Although it may seem like everything Laura and I do is deliberate and meticulously planned, I have a confession to make; we BARELY know what is going on. We just talk louder than you guys and half the time you seem to pay attention. It is definitely still a learning process. For instance, during a game of warm-up categories this morning, Clayton tried to isolate Rob Cannon for his propensity for male leg shaving (his own legs, I might add) by asking all people who shaved their legs this week to head to the middle of the warm-up circle.

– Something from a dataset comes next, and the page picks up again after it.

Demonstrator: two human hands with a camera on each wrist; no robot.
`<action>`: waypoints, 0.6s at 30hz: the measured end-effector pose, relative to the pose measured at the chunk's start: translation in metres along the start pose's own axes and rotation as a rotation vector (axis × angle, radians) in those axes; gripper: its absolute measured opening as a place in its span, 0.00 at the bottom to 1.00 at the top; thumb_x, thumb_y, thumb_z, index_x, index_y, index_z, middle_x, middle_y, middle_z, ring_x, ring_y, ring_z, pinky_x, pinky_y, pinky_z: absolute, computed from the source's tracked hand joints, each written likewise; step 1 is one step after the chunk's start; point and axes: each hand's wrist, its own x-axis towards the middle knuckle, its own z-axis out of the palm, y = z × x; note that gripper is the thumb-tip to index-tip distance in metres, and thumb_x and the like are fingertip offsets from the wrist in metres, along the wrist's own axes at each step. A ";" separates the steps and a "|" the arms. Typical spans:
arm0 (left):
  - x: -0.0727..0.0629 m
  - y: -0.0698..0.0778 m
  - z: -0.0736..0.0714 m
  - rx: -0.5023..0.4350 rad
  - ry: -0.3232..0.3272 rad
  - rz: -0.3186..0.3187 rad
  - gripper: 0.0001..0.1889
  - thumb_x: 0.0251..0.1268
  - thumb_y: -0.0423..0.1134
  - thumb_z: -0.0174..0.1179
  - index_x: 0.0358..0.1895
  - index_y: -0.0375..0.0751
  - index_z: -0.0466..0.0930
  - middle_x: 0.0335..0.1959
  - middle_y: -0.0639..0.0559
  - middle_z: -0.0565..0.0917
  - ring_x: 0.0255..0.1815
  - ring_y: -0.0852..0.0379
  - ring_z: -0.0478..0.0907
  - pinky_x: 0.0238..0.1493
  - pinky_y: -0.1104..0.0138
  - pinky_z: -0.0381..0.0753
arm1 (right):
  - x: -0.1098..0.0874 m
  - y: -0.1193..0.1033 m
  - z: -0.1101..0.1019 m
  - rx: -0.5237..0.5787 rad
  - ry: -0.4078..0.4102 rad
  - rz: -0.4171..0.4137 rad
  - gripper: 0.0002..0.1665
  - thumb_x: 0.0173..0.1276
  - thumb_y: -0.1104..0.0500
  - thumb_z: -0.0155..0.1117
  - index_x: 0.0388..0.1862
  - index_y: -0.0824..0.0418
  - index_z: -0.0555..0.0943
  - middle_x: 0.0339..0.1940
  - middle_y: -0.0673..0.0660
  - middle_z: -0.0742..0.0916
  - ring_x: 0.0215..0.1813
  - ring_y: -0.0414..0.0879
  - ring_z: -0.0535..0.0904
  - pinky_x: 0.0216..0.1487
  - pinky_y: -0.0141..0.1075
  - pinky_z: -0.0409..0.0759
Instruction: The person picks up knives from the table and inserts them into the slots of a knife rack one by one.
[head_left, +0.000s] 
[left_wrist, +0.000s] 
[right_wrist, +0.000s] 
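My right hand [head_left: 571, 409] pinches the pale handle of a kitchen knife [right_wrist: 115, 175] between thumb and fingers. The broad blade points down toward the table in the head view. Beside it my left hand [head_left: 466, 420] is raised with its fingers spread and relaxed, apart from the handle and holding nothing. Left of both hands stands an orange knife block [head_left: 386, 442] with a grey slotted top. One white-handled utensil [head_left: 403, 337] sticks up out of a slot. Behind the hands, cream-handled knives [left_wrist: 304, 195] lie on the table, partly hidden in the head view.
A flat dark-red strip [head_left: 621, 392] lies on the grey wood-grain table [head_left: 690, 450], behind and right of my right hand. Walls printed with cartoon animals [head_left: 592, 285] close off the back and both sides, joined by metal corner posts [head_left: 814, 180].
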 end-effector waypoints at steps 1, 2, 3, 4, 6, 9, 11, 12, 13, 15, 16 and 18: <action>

He quickly realized that what he actually accomplished was asking every woman in the group a somewhat invasive question about their personal hygiene. Not smooth, Clayton. On a separate occasion this same morning, Clayton was seen yelling “LETS GO MAN! BURN OFF ALL THAT PAKISTANI FOOD!” at Sunish. What many of you (and 100% of bystanders) didn’t realize is that Sunish and friends have Pakistani food every Wednesday night in the mission, and I happened to join him this week. But all onlookers saw was some tall guy in a weird yellow hat yelling racist-ass shit at the presumably Pakistani kid running hills. So, moral of the story is, cut Clayton some slack, he’s trying his best. Also, Sunish is Indian.


Perceived racism aside, it was a great morning. Thanks for coming out! Have a terrific weekend!